Source: Barbara Seelig Brown, Cooking Light, AUGUST 2005

Angel Hair Pasta with Sun-Dried Tomatoes and Goat Cheese

23 Jul

 

Prep Time: 10 minutes

Cook Time: 20 minutes

Yield: 5 servings

 

Ingredients

  • 1 (10 ounce) jar sun-dried tomatoes packed in oil, chopped (oil reserved)
  • 1 small onion, chopped
  • 4 garlic cloves, minced
  • ¼ cup tomato paste
  • 1 cup dry white wine
  • 1 pound angel hair pasta
  • 3 tablespoons chopped fresh Italian parsley
  • 1 teaspoon salt
  • ½ teaspoon freshly ground black pepper
  • 3-4 ounces soft goat cheese, coarsely crumbled

 

Preparation

  • Heat 3 tablespoons of the oil from the sun-dried tomatoes in a large, heavy skillet over medium heat.
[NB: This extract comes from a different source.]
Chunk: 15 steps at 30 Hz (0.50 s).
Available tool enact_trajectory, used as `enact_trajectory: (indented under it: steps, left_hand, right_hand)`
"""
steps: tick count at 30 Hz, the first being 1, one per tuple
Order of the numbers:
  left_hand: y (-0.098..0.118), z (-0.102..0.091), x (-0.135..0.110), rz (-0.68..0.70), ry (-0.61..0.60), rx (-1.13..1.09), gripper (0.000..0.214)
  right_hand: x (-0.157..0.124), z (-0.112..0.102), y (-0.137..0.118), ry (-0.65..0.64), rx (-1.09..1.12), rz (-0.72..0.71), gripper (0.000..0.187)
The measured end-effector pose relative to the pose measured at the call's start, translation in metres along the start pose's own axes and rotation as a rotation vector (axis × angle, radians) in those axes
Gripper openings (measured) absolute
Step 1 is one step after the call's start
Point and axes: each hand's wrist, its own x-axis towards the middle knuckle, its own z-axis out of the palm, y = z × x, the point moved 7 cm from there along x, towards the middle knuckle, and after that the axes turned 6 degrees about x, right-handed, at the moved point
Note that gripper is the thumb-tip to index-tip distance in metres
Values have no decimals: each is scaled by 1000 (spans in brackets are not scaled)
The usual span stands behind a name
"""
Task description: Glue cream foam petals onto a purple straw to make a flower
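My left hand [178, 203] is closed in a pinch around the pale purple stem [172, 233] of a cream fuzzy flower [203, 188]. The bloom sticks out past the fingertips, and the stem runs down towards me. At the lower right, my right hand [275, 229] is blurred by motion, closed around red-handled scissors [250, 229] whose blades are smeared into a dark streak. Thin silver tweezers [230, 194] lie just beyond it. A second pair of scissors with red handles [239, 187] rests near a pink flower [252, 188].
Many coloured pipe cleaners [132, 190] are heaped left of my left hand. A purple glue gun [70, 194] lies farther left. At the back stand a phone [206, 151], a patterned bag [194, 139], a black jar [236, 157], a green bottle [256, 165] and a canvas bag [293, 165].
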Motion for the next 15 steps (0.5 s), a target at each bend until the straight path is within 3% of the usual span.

Add the onion and sauté until tender, about 3 minutes. Stir in the garlic and sauté until fragrant about 1 minute. Add the tomato paste and cook for 2 minutes, stirring constantly. Add the wine and chopped sun-dried tomatoes and simmer until the liquid reduces by half about 2 minutes.
  • Bring a large pot of water to a boil; add a generous amount of salt. Add the pasta and cook until al dente, stirring, about 4 minutes. Drain, reserving 1 cup of the cooking liquid.
  • Add the pasta and parsley to the tomato mixture and toss to coat, adding some of the reserved pasta water to moisten. Season the pasta with salt and pepper.
  • Mound in pasta bowls, sprinkle with the goat cheese.